Required work: Copy out exactly the line that contains "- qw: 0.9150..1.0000" and all lines following it to the end of the data.

Extracted data entries
◆ ◆ ◆ ◆ ◆ ◆ ◆
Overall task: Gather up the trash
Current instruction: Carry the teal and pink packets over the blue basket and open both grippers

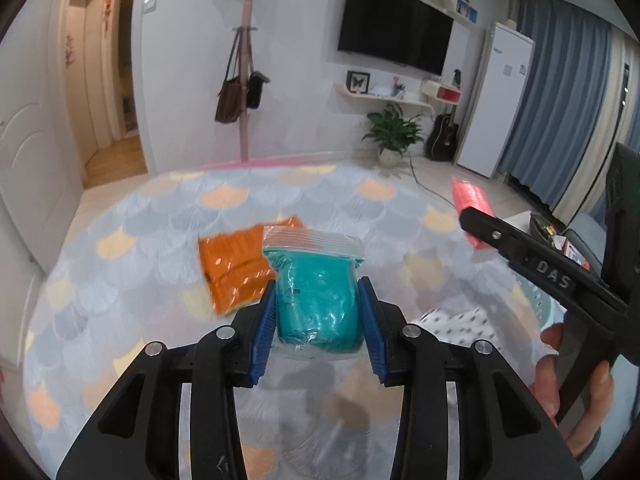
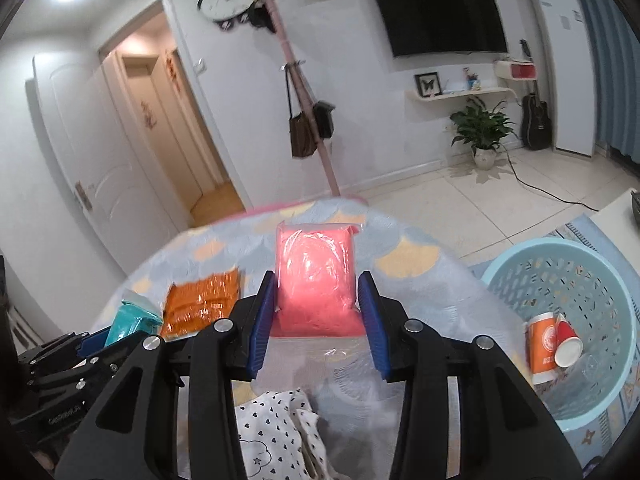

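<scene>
My left gripper [image 1: 320,312] is shut on a zip bag of teal stuff [image 1: 318,300], lifted above the round table; its blue pads [image 1: 267,328] press both sides. My right gripper [image 2: 316,316] is shut on a plastic bag of pink stuff [image 2: 316,280], also off the table. In the left wrist view the right gripper [image 1: 470,220] reaches in from the right with the pink bag [image 1: 472,200]. The left gripper [image 2: 96,340] with the teal bag [image 2: 130,318] shows at lower left in the right wrist view. An orange packet [image 1: 236,266] [image 2: 200,304] lies on the table.
The table has a scale-pattern cloth [image 1: 160,220] under clear film. A dotted white cloth [image 2: 276,432] lies at its near edge. A light blue basket [image 2: 568,276] stands on the floor to the right, holding paper cups [image 2: 554,346]. A pink coat stand [image 2: 304,120] rises behind the table.
</scene>
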`<state>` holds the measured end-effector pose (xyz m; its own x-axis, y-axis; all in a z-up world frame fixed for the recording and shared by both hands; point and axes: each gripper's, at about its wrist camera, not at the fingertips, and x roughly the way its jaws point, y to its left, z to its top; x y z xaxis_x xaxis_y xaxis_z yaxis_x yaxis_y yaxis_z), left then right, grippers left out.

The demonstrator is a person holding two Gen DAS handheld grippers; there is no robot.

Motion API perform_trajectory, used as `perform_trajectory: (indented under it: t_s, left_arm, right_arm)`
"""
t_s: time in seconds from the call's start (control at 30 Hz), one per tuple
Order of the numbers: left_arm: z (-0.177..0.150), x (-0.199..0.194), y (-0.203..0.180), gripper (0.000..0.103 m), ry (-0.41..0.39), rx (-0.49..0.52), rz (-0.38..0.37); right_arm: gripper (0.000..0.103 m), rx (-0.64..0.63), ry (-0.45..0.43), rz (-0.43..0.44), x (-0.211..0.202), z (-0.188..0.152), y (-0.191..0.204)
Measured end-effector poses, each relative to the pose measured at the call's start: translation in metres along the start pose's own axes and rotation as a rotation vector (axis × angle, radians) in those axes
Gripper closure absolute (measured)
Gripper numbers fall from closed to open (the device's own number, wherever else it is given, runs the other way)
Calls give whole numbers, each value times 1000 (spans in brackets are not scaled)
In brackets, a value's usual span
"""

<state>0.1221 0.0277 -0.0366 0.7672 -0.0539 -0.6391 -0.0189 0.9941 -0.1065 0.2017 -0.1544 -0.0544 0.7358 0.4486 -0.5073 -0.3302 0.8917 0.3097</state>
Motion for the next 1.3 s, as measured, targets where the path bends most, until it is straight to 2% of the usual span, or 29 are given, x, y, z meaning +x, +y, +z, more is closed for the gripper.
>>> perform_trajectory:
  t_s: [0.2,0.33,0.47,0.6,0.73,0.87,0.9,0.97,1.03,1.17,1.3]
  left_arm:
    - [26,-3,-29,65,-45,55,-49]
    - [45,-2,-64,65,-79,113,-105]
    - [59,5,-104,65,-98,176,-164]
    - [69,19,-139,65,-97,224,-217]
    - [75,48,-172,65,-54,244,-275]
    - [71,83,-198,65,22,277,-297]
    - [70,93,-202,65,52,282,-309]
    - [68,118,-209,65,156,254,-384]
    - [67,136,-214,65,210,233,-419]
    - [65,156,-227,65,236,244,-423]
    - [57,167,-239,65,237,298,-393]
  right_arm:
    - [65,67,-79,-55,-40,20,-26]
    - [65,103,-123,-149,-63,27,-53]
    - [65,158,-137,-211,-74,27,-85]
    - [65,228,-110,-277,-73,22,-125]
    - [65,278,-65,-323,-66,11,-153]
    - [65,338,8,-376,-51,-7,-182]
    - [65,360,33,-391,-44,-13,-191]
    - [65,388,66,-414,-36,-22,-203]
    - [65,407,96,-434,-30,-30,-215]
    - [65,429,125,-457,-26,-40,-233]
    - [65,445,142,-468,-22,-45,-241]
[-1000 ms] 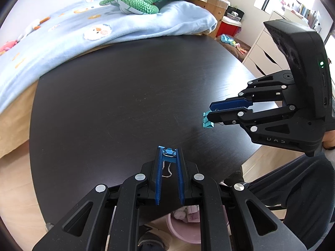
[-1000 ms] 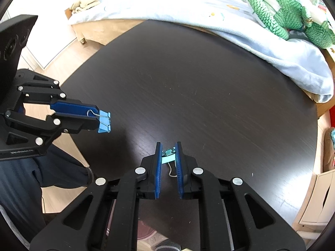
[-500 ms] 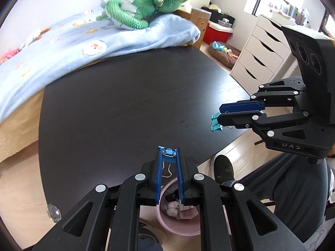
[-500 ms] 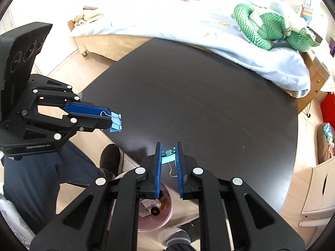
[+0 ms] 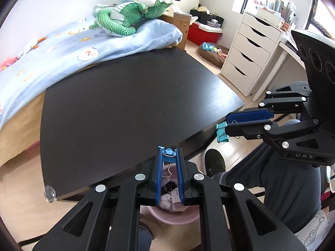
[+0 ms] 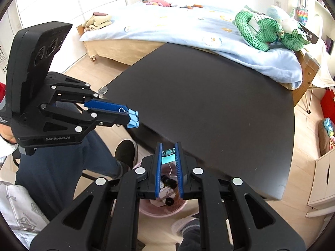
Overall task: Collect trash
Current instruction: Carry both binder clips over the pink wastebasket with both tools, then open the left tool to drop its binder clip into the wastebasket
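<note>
Left gripper (image 5: 169, 152): closed on blue binder clip (image 5: 168, 152), directly above pink bin (image 5: 173, 219). Right gripper (image 6: 168, 152): closed on teal binder clip (image 6: 167, 153), likewise above the bin, the two about equally near. Bin on wooden floor beside black table (image 5: 125, 104); bedroom, bed beyond.

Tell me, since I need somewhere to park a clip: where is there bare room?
The dark tabletop shows bare from the blue blanket to its near edge. It is crowded below: the pink bin holds trash, flanked by shoes.
</note>
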Demonstrator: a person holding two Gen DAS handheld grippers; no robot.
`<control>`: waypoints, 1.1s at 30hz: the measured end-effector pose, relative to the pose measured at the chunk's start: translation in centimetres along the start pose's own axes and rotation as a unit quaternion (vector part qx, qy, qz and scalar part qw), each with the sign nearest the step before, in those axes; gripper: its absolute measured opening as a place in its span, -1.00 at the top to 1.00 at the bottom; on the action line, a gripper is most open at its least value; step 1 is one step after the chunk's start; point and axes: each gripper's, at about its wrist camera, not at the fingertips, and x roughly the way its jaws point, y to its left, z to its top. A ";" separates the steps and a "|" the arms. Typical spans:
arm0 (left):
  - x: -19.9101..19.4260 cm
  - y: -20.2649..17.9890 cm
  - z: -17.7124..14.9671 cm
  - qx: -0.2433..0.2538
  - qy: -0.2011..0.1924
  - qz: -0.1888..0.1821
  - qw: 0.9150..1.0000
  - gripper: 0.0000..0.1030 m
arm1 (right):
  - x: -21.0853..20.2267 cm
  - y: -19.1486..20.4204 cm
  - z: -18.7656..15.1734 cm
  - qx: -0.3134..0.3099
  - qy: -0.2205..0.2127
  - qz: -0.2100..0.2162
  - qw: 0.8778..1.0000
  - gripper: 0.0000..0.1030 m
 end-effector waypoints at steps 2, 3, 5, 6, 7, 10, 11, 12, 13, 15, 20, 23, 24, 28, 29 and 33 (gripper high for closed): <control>-0.3 -0.2 -0.4 -0.002 -0.001 0.000 1.000 0.75 | -0.2 0.4 -0.6 0.004 -0.001 0.003 1.000 0.77; -0.5 -0.2 -0.6 -0.003 -0.003 -0.001 1.000 0.75 | -0.3 0.6 -0.9 0.007 0.000 0.005 1.000 0.77; -0.8 -0.4 -1.1 -0.005 -0.005 -0.001 1.000 0.75 | -0.3 1.0 -1.4 0.010 0.001 0.008 1.000 0.77; -1.0 -0.5 -1.3 -0.006 -0.005 -0.001 1.000 0.75 | -0.3 1.1 -1.6 0.011 0.003 0.009 1.000 0.77; -1.2 -0.6 -1.5 -0.007 -0.006 -0.002 1.000 0.75 | -0.2 1.2 -1.8 0.012 0.005 0.011 1.000 0.77; -1.8 -0.5 -2.0 -0.012 -0.009 -0.005 1.000 0.75 | -0.1 1.6 -2.5 0.016 0.010 0.017 1.000 0.77; -1.9 -0.5 -2.2 -0.014 -0.010 -0.005 1.000 0.75 | 0.1 1.7 -2.7 0.018 0.012 0.020 1.000 0.77; -2.1 -0.5 -2.4 -0.016 -0.010 -0.006 1.000 0.75 | 0.2 1.8 -2.8 0.020 0.013 0.022 0.999 0.77; -2.2 -0.5 -2.6 -0.017 -0.010 -0.006 1.000 0.75 | 0.3 1.9 -2.8 0.020 0.015 0.024 0.999 0.77; -2.5 -0.4 -2.8 -0.020 -0.011 -0.006 1.000 0.75 | 0.4 2.2 -3.0 0.019 0.016 0.027 0.999 0.77; -2.9 -0.2 -2.8 -0.021 -0.015 -0.003 1.000 0.75 | 0.6 2.6 -2.8 0.014 0.020 0.027 0.999 0.75; -3.0 -0.2 -2.7 -0.020 -0.017 -0.002 1.000 0.75 | 0.7 2.5 -2.7 0.017 0.021 0.019 0.999 0.41; -3.1 -0.3 -2.7 -0.019 -0.017 -0.001 1.000 0.75 | 0.6 2.4 -2.8 0.020 0.020 0.015 1.000 -0.17; -3.1 -0.5 -2.9 -0.017 -0.016 -0.002 1.000 0.75 | 0.3 1.6 -3.0 0.043 0.011 0.015 0.999 -0.66; -3.0 -0.6 -3.0 -0.017 -0.015 -0.003 1.000 0.75 | 0.3 1.6 -3.1 0.045 0.011 0.012 0.999 -0.67; -3.0 -0.7 -3.0 -0.017 -0.014 -0.006 1.000 0.75 | -0.1 1.2 -3.2 0.056 0.008 0.001 0.998 -0.76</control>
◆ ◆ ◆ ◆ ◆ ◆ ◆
Written solution:
  - qw: 0.9150..1.0000
  - gripper: 0.0000..0.1030 m
arm1 (right):
  - x: -21.0853..20.2267 cm
  - y: -19.1486..20.4204 cm
  - z: -18.7656..15.1734 cm
  - qx: -0.3134..0.3099
  - qy: -0.2205..0.2127
  - qz: -0.2100..0.2162
  - qw: 0.8778..1.0000
  - gripper: 0.0000..0.1030 m
 end-effector waypoints at steps 2, 3, 5, 6, 7, 10, 11, 12, 13, 15, 20, 23, 24, 28, 29 and 33 (gripper high for closed): <control>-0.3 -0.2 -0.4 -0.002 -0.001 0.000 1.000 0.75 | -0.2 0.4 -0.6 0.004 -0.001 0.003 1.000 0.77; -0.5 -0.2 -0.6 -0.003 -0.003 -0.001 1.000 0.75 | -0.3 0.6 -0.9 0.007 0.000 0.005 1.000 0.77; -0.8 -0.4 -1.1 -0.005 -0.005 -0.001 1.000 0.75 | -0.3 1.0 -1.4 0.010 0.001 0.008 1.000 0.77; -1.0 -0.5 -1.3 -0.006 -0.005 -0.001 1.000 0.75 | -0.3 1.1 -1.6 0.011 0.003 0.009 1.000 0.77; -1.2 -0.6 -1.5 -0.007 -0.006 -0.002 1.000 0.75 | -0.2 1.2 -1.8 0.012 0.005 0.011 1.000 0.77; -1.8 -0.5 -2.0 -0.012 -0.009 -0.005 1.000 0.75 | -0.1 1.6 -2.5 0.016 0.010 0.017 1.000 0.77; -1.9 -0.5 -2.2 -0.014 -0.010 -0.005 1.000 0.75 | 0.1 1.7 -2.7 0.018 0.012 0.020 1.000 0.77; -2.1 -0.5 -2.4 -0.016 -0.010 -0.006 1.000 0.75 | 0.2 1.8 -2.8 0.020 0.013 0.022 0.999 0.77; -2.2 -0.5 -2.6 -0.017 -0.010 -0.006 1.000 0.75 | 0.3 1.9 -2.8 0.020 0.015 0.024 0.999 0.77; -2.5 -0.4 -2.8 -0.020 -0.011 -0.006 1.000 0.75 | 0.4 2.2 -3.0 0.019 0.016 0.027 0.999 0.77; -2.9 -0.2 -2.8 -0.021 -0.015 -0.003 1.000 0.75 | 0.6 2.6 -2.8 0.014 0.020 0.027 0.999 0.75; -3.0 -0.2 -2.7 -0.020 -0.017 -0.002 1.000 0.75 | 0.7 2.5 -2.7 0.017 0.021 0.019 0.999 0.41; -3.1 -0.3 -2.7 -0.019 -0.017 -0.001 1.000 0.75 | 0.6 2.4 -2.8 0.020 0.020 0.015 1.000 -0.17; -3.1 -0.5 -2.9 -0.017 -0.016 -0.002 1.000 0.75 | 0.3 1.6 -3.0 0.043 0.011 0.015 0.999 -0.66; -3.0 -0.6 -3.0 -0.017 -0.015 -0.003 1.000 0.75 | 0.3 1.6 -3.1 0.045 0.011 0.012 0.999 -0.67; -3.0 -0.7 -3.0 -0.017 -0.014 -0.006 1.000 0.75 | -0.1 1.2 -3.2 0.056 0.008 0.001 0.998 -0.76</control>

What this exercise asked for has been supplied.